There is a real sense, I think, of trying to walk a thin line between these fractured groups of the conservative movement, and a real attempt to bring them together and unify them because there are a lot of conservatives, I think, who don’t like Trump stylistically, ethically, morally, don’t like his politics, don’t think that he has kept his promises. He said he was not going to engage in silly wars, but we are now engaged in more wars around the world than we ever have been, think he’s bought into global capitalism when he has. So, there are a lot of conflicts. I think Trump was trying to stylistically and emotionally bring them together.
SHARMINI PERIES: Now, let’s talk, Larry, a little bit about the other speakers that were there that brought a certain conservative element to CPAC, and that’s Marion Le Pen, for example. She comes from what is considered to be the far right party in France, The National Front. Here’s a clip where she talks about how France has lost its independence.
MARION MARÉCHAL-LE PEN: I want America first for the American people. I want Britain first for the British people, and I want France first for the French people. French are not free to choose their policies, whether they are economic, monetary, on immigration or even diplomacy. Our freedom is now in the hands of the European Union.

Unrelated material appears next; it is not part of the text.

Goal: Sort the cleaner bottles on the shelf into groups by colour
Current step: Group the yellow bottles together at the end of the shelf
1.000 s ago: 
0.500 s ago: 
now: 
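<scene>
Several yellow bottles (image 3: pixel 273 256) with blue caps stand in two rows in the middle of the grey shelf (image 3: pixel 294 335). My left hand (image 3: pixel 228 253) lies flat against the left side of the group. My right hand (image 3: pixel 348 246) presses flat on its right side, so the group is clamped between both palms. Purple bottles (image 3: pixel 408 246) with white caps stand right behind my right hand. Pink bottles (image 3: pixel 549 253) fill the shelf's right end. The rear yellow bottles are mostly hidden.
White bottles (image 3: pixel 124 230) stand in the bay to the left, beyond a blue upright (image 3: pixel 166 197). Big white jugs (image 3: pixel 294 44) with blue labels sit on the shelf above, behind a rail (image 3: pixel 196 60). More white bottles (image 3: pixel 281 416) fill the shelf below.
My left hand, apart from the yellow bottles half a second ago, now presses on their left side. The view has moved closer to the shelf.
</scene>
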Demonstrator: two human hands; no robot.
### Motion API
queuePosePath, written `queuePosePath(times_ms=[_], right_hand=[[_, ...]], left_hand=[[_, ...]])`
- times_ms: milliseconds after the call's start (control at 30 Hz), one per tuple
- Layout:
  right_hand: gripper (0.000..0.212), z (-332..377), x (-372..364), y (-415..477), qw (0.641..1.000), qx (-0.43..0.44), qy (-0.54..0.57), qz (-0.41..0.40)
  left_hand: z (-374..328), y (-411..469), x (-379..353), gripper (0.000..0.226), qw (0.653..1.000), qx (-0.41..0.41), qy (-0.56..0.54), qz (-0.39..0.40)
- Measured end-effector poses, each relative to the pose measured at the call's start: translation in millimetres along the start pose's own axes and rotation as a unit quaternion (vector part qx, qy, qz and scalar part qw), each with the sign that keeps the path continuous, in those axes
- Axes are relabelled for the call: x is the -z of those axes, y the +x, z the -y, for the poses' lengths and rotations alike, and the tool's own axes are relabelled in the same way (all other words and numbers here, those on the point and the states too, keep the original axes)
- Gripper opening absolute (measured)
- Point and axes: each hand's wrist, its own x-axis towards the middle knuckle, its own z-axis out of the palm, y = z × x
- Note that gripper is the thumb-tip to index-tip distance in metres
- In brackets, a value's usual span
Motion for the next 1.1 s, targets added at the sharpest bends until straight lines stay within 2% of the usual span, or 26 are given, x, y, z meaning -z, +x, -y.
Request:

SHARMINI PERIES: Larry, what does her appearance at this year’s CPAC tell you about how the conservative movement in the US has evolved in the past 10 years or so?

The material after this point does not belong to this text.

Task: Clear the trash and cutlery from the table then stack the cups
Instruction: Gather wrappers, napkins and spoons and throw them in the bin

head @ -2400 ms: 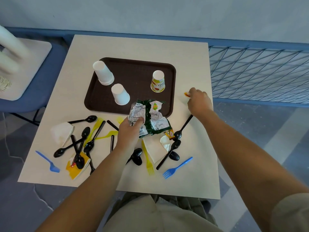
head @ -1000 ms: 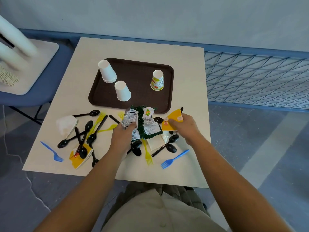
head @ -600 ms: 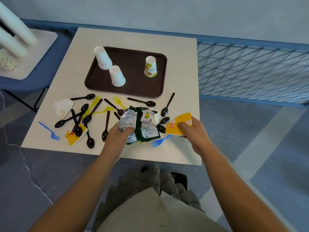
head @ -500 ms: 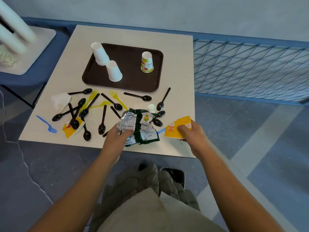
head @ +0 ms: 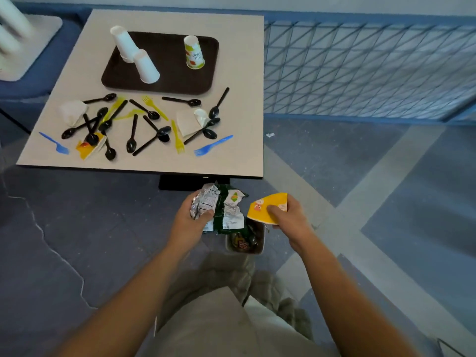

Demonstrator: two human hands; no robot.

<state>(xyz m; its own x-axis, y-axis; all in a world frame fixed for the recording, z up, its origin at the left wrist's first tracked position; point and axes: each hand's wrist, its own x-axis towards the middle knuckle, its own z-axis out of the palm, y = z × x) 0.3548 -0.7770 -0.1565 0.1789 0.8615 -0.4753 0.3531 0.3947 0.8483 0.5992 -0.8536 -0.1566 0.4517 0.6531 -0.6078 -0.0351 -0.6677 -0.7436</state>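
Gripping crumpled wrapper [head: 228, 210] in left hand [head: 190, 224] fingers [head: 206, 213], long axis toward table [head: 244, 73], right hand [head: 289, 221] fingers [head: 274, 209] pinching yellow packet [head: 265, 206] slanted

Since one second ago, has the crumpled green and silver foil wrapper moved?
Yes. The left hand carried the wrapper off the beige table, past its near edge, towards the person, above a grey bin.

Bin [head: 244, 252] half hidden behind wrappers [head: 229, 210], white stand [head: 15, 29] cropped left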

LARRY GROSSBERG: I think it has evolved into more and more disagreements and fractures. I know, I do have friends, interlocutors, people I speak to, and I do follow various organizations and groups in the conservative movement. There were lots of people who were opposed to bringing Le Pen to CPAC. We have to remember that in 2016, when Trump was scheduled to appear at CPAC, there was a brouhaha about it, over whether or not he should appear at CPAC. There are these very deep divisions and there are some committed conservatives who would not go along with the kind of Steve Bannon, ultra nationalism of the Le Pens, and some of the authoritarian populist movements in Europe. There are many who are very nervous about some of the racism of some of the conservative groups.
I think bringing Le Pen in was a kind of gesture to some of those groups because CPAC’s function and the ACU’s function has always been to try to hold the movement together. And so, it brings in the NRA, and it has a memory of Billy Graham, and it makes nice to all the different groups. So, I think Le Pen’s presence there was a kind of gesture to those people who support this kind of what is ultimately ultra nationalist and racist anti immigration policies. I’m not saying that all anti immigration policies or supporters are racist, but I think the Le Pens are, and I think there are versions of it that are deeply racist. I think bringing that in is a kind of gesture of unity. And they’re trying to walk a thin line between these groups.
SHARMINI PERIES: Larry, I thank you very much for your insights and I hope you join us again as we continue this discussion about the conservatives in the United States.
LARRY GROSSBERG: Thank you for having me.
SHARMINI PERIES: And thank you for joining us here on The Real News Network.